La salvación que nos traen los militares es igual que la que llevaron a Irak y Afganistán. Para saber cuál será el resultado sólo tenemos que ver a esos países. La intervención militar, diseñada para abrir el paso al proyecto neoliberal, tiene como objetivo controlar a la población y mantener los niveles de ansiedad altos de tal manera que la población no se oponga a ninguna medida propuesta como una "solución". Así los helicópteros sobrevolando las diferentes zonas del país nos recuerdan los operativos policiales bajo el anterior rossellato dónde la intervención en caseríos y barriadas era la forma de anunciar la perpetuación del miedo como instrumento de gobierno. De vez en cuando un "convoy" de vehículos militares camino a nadie sabe dónde o llegando de sabrá Dios qué sitio, nos fortalecen la impresión de que estamos bajo una ocupación militar. Ver a esos militares custodiando con armas largas, por el área del arsenal de la Puntilla, generadoras eléctricas con sus vestimentas militares y armas de largo alcance es una experiencia surreal. Es como cuando trajeron un barco hospital al puerto de San Juan y luego cerraron las calles de acceso al mismo para luego quejarse de que sólo dieciséis personas fueron atendidas. Los militares traen la salvación en forma de miedo, tensión e inseguridad.

Mientras que los "children of the corn" juegan a la guerra el sector privado en la isla colabora con el miedo y la inestabilidad. Los bancos no abren sus sucursales en sectores lejanos del área metropolitana, los supermercados limitan sus horarios como si todavía hubiere un toque de queda, las filas en las gasolineras del área metropolitana han disminuido pero no en el resto del país. Todo esto aumenta la tensión. Se acaba el efectivo, y ahora nadie acepta otro medio de pago a pesar de que la ley dice que tienen que hacerlo, la excusa es que no hay otros medios accesibles, cosa que no es cierta porque antes se pagaba con tarjetas de crédito por medios que no eran electrónicos. El sector privado está colaborando con el proyecto de miedo e inestabilidad y está siendo efectivo.

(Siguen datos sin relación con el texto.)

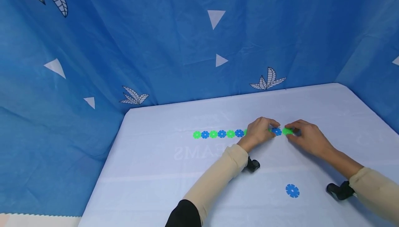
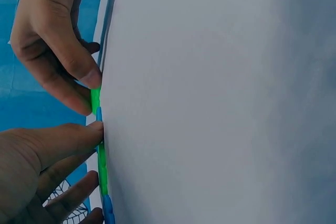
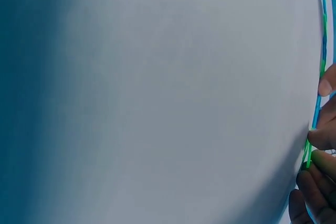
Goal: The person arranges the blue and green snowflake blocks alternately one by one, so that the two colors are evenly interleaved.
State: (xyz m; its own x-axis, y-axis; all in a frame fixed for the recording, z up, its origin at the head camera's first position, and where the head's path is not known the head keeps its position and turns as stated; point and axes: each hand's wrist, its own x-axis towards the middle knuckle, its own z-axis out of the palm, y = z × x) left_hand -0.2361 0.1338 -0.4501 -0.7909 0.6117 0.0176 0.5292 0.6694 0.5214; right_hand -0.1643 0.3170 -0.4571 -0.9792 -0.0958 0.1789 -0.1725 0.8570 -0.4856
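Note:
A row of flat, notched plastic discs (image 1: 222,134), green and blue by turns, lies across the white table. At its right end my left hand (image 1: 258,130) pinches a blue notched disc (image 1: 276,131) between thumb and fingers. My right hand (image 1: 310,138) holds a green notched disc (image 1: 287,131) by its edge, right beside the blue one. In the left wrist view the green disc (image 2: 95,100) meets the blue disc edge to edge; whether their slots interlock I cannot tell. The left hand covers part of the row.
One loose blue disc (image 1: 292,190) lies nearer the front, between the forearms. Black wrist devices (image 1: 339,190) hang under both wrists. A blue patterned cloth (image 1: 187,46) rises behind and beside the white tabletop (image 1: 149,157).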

La consecuencia es la salida rápida y desesperada de la población. Estamos experimentando el aumento de emigración más significativo en toda nuestra historia, y esto no parece que vaya a detenerse. Miembros de la diáspora parece que creen que ofrecer a los estudiantes que se vayan de la isla es una buena forma de ayudar, otros piensan que no hay alternativas. A esos los entiendo, tal vez salir en muchos casos es lo único que pueden hacer. Hace años que nos mataron la esperanza, hace años que no hay un proyecto y no hay futuro. Claro, si eres un optimista al estilo de Paulo Cohelo probablemente veas futuro en un lema o un poco de propaganda pero para la mayoría de la población la realidad es que no queda mucha esperanza. Entonces, ante el reconocimiento de que esto colapsó y que no hay alternativas muchos pobres, trabajadores y personas en necesidad tienen que irse, realmente son desplazados. Sin querer responsabilizar a esas personas por las consecuencias de esa decisión la realidad es que el desdoblamiento del país es definitivamente la muerte de lo que nos quedaba.

Los soldaditos siguen jugando a la guerra. Nuestros políticos siguen ejerciendo el poder de la rodilla, que en el proyecto imperial neoliberal significa que están suplicando por más ayuda. La gente está comprando sus pasajes para el sueño de Disney y los demás nos quedamos tratando, trabajando y en la brega a ver si algo se puede salvar.